Denoising as Adaptation: Noise-Space Domain Adaptation for Image Restoration
Kang Liao, Zongsheng Yue, Zhouxia Wang, Chen Change Loy
TL;DR
The paper tackles the domain gap between synthetic and real degraded images in image restoration by introducing noise-space domain adaptation. It leverages a conditional diffusion model as a training proxy, jointly optimizing a restoration network with diffusion-based guidance to align outputs with a target clean distribution, while discarding the diffusion model after training. To prevent shortcut learning, it adds a channel-shuffling layer and a residual-swapping contrastive loss, ensuring robust, domain-level alignment without relying on easily distinguishable features.

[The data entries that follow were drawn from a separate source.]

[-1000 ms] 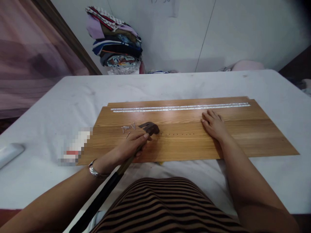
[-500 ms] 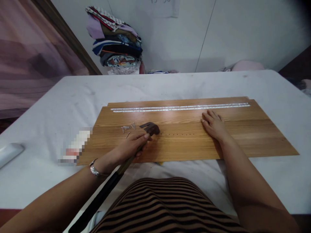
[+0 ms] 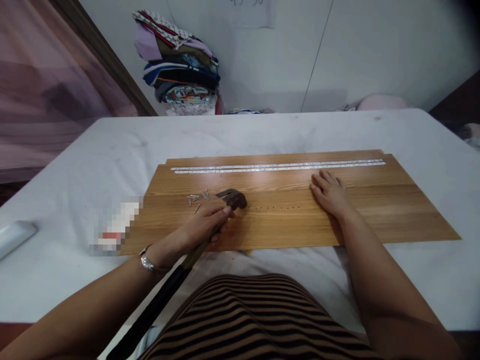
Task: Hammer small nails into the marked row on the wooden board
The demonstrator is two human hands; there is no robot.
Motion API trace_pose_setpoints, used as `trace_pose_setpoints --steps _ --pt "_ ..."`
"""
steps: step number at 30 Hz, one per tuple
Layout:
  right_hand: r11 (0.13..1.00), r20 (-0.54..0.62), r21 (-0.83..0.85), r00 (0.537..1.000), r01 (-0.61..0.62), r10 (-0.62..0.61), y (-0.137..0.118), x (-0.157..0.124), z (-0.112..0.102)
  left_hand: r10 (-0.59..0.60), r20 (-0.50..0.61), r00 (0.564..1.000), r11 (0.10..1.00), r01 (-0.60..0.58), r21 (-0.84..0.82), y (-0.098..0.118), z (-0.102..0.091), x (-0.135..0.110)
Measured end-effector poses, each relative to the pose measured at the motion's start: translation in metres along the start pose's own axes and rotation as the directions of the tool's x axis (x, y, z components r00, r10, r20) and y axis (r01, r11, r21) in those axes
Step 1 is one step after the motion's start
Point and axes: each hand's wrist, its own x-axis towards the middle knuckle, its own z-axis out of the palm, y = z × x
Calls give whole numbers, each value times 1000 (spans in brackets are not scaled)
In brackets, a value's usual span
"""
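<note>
One claw hammer (image 3: 179, 275) is clasped just below its head by the curled left hand (image 3: 210, 218), over the wooden board (image 3: 285, 227) near a row of dark dots (image 3: 273, 207). The board is touched by the loosely spread, empty right hand (image 3: 330, 194); loose nails (image 3: 194, 197) are scattered near the claw.

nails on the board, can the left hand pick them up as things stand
Probably not, since the left hand is closed around the hammer. Otherwise the way looks free: the nails lie uncovered on the board, close beside that hand.
</note>
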Motion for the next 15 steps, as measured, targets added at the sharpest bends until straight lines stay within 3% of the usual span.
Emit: trace_pose_setpoints --steps 9,15 --pt "1000 -1 1 1000 8 -8 -1 0 -1 47 -2 999 999 -47 8 1 -1 0" --pt "1000 17 -11 1000 1 -1 -1 1 -2 15 -21 1000 1000 -15 -26 -2 -1 2"
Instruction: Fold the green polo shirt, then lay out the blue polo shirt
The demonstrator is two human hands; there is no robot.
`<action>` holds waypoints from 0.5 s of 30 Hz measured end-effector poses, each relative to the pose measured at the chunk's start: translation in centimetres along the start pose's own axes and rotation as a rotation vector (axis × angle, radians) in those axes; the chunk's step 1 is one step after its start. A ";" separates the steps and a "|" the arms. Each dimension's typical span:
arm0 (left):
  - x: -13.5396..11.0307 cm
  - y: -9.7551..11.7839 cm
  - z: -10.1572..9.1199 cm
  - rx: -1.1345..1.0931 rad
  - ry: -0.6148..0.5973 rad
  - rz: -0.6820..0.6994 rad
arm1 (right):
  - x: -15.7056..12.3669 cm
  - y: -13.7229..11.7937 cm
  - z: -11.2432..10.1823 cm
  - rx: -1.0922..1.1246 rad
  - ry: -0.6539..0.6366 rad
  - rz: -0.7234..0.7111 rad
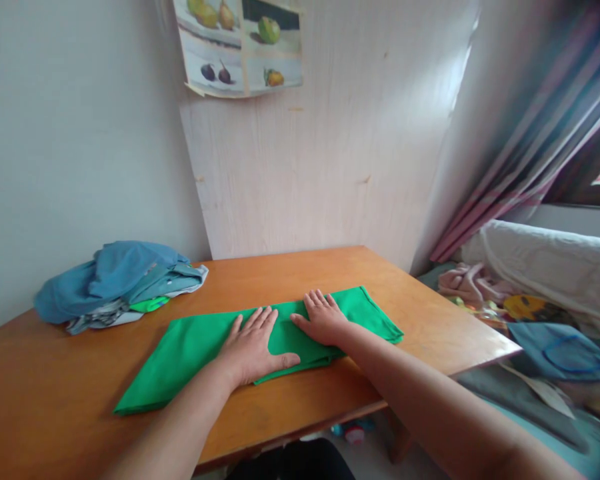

Across denoising, deraining, and deblurring, the approach outperforms both feature-space and pixel-space DA methods and scales across architectures, offering a stable, generalizable, and inference-efficient solution to real-world restoration tasks.
Abstract
Although learning-based image restoration methods have made significant progress, they still struggle with limited generalization to real-world scenarios due to the substantial domain gap caused by training on synthetic data. Existing methods address this issue by improving data synthesis pipelines, estimating degradation kernels, employing deep internal learning, and performing domain adaptation and regularization. Previous domain adaptation methods have sought to bridge the domain gap by learning domain-invariant knowledge in either feature or pixel space. However, these techniques often struggle to extend to low-level vision tasks within a stable and compact framework. In this paper, we show that it is possible to perform domain adaptation via the noise space using diffusion models. In particular, by leveraging the unique property of how auxiliary conditional inputs influence the multi-step denoising process, we derive a meaningful diffusion loss that guides the restoration model in progressively aligning both restored synthetic and real-world outputs with a target clean distribution. We refer to this method as denoising as adaptation. To prevent shortcuts during joint training, we present crucial strategies such as channel-shuffling layer and residual-swapping contrastive learning in the diffusion model. They implicitly blur the boundaries between conditioned synthetic and real data and prevent the reliance of the model on easily distinguishable features. Experimental results on three classical image restoration tasks, namely denoising, deblurring, and deraining, demonstrate the effectiveness of the proposed method.